Traditionally, data processing for analytic purposes follows a fairly static blueprint. Namely, enterprises create mainly structured data with stable data models via enterprise applications like CRM, ERP and financial systems. Data integration tools extract, transform and load the data from enterprise applications and transactional databases to a staging area where data quality and data normalization (hopefully) occur and the data is modeled into neat rows and tables. The modeled, cleansed data is then loaded into an enterprise data warehouse. This routine usually occurs on a scheduled basis – usually daily or weekly, sometimes more frequently.
From there, data warehouse administrators create and schedule regular reports to run against normalized data stored in the warehouse, which are distributed to the business. They also create dashboards and other visualization tools for executives and management. Business analysts, meanwhile, use data analytics tools/engines to run advanced analytics against the warehouse, or often against sample data migrated to a local data mart due to size limitations. Non-expert business users perform basic data visualization and limited analytics against the data warehouse via front-end business intelligence tools from vendors like SAP BusinessObjects and IBM Cognos. Data volumes in traditional data warehouses rarely exceeded multiple terabytes (and even that much was rare) as large volumes of data strain warehouse resources and degrade performance.
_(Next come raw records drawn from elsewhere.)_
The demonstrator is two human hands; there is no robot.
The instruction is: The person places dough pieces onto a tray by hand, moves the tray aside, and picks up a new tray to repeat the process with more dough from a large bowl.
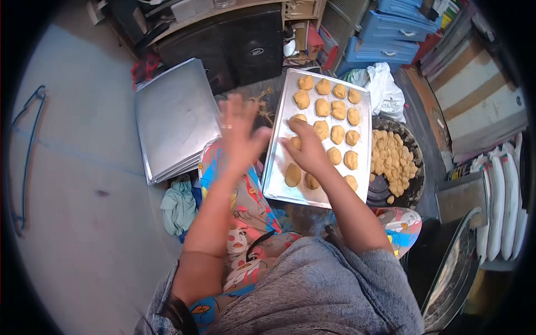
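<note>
A metal tray (272,181) lies before me, tilted a little, with rows of yellowish dough balls (337,134) on it. One flattened dough piece (292,175) rests near its lower left corner. My right hand (306,146) is over the left part of the tray, its fingers at a dough ball (295,143) that it partly covers; whether it grips the ball is unclear. My left hand (241,131) is raised just left of the tray, fingers spread, blurred, with nothing in it.
Stacked empty trays (177,114) stand at the left. A dark round basin (414,184) with a heap of dough balls sits right of the tray. Behind are a white plastic bag (385,92), blue drawers (388,34) and a black cabinet (245,50). A cloth (178,206) lies lower left.
</note>
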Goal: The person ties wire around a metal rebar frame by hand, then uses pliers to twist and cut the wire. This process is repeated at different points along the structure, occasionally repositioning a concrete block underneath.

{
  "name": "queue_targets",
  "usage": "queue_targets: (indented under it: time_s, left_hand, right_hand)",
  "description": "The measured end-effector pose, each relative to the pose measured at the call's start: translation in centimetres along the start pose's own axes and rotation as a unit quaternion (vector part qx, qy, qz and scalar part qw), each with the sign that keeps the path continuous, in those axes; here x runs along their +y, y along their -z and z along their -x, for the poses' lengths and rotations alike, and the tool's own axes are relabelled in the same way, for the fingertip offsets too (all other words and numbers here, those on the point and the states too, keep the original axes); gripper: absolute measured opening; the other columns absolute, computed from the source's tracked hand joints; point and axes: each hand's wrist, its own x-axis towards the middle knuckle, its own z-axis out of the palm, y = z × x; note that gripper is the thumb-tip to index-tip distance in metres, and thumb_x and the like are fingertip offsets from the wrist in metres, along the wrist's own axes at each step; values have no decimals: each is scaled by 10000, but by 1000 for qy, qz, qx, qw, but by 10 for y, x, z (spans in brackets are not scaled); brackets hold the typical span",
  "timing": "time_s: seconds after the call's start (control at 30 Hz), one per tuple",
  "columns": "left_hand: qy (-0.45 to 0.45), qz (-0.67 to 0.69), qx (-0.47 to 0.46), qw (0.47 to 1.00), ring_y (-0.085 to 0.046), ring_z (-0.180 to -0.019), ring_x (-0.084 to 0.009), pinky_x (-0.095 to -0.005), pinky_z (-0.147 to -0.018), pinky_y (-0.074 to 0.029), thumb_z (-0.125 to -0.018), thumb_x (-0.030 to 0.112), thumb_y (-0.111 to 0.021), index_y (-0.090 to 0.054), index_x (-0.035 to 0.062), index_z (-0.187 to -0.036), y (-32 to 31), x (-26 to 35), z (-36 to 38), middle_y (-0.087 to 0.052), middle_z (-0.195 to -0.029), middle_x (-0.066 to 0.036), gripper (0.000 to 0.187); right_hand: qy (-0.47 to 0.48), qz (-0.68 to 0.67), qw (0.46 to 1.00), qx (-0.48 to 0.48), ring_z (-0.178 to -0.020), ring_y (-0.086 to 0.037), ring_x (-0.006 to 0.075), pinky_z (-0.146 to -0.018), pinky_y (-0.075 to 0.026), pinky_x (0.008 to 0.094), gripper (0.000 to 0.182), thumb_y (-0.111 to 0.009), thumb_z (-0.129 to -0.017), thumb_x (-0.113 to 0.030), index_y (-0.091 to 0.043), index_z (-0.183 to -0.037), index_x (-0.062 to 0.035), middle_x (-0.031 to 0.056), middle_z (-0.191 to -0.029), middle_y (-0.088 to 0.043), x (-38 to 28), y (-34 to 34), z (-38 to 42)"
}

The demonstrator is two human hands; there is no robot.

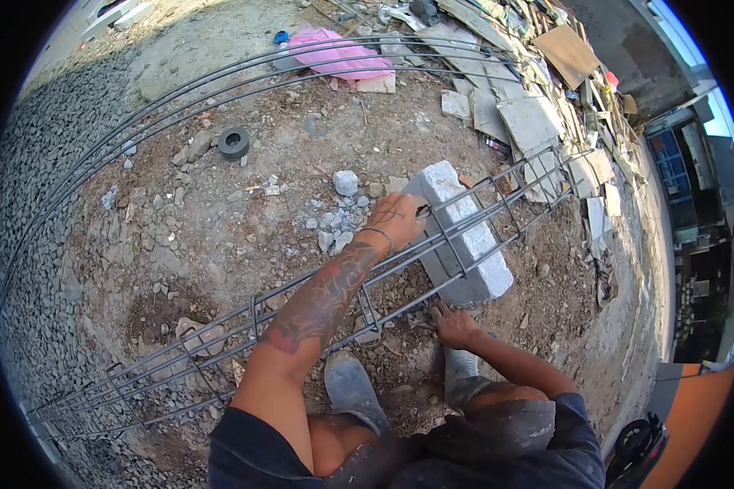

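A long steel rebar cage (pixel 365 295) with square stirrups runs from lower left to upper right, its right part lying over a pale concrete block (pixel 483 254). My left hand (pixel 395 217) reaches across the cage, fingers closed at the block's near-left side. A small dark bit shows at its fingertips, but I cannot tell what it is. Low beside the block's near end, my right hand (pixel 458 328) is bent with its fingers drawn together close to the cage's lower bar. What lies under those fingers is mostly hidden. My boots (pixel 352 381) stand just below the cage.
Loose rebar rods (pixel 220 75) arc across the back. Gravel (pixel 49 196) covers the left side. A dark tape-like ring (pixel 233 143), broken stones (pixel 331 222) and a pink plastic sheet (pixel 338 54) lie on the dirt. Broken boards (pixel 530 122) pile up at the back right.
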Motion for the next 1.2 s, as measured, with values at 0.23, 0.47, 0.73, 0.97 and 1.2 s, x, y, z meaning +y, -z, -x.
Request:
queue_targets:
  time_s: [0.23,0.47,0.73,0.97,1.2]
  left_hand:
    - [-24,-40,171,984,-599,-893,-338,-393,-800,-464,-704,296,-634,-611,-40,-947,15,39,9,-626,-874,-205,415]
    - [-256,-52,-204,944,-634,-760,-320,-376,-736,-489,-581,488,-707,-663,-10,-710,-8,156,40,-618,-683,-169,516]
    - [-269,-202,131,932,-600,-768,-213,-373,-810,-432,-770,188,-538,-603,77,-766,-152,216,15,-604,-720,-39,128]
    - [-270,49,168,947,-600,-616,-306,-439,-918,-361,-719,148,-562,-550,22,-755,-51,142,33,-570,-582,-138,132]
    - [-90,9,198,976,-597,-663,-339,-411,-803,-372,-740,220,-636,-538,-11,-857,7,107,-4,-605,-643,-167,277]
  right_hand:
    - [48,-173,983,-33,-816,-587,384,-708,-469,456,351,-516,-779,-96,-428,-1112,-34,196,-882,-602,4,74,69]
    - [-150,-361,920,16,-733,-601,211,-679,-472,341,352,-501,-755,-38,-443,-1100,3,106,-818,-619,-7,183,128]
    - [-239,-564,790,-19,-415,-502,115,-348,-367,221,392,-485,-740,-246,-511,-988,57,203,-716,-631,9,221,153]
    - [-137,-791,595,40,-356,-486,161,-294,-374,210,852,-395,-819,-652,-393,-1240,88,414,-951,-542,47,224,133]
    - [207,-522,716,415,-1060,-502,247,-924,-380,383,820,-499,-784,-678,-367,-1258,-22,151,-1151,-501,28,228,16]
The Changing Nature of Big Data
The advent of the Web, mobile devices and other technologies has caused a fundamental change to the nature of data. Big Data has important, distinct qualities that differentiate it from “traditional” corporate data. No longer centralized, highly structured and easily manageable, now more than ever data is highly distributed, loosely structured (if structured at all), and increasingly large in volume.
- Volume – The amount of data created both inside corporations and outside the firewall via the web, mobile devices, IT infrastructure, and other sources is increasing exponentially each year.
- Type – The variety of data types is increasing, namely unstructured text-based data and semi-structured data like social media data, location-based data, and log-file data.
- Speed – The speed at which new data is being created – and the need for real-time analytics to derive business value from it — is increasing thanks to digitization of transactions, mobile computing and the sheer number of internet and mobile device users.
Broadly speaking, Big Data is generated by number of sources, including:
- Social Networking and Media: Social media is one reason data volumes are increasing. There are currently over 600 million Facebook users, 200 million Twitter users and 156 million public blogs. Each Facebook update, Tweet, blog post and comment creates multiple new data points.
- Mobile Devices: There are over 5 billion mobile phones in use. Each call, text and instant message is logged as data. Mobile devices, particularly tablets, also make it easier to use social media and use other data-generating applications. Many mobile devices also collect and transmit location data.
- Internet Transactions: Billions of online purchases, stock trades and other transactions happen every day. Each creates a number of data points collected by retailers, banks, credit cards, credit agencies and others.
- Networked Devices and Sensors: Electronic devices of all sorts – including servers and other IT hardware, smart energy meters and temperature sensors — all create log data that record every action.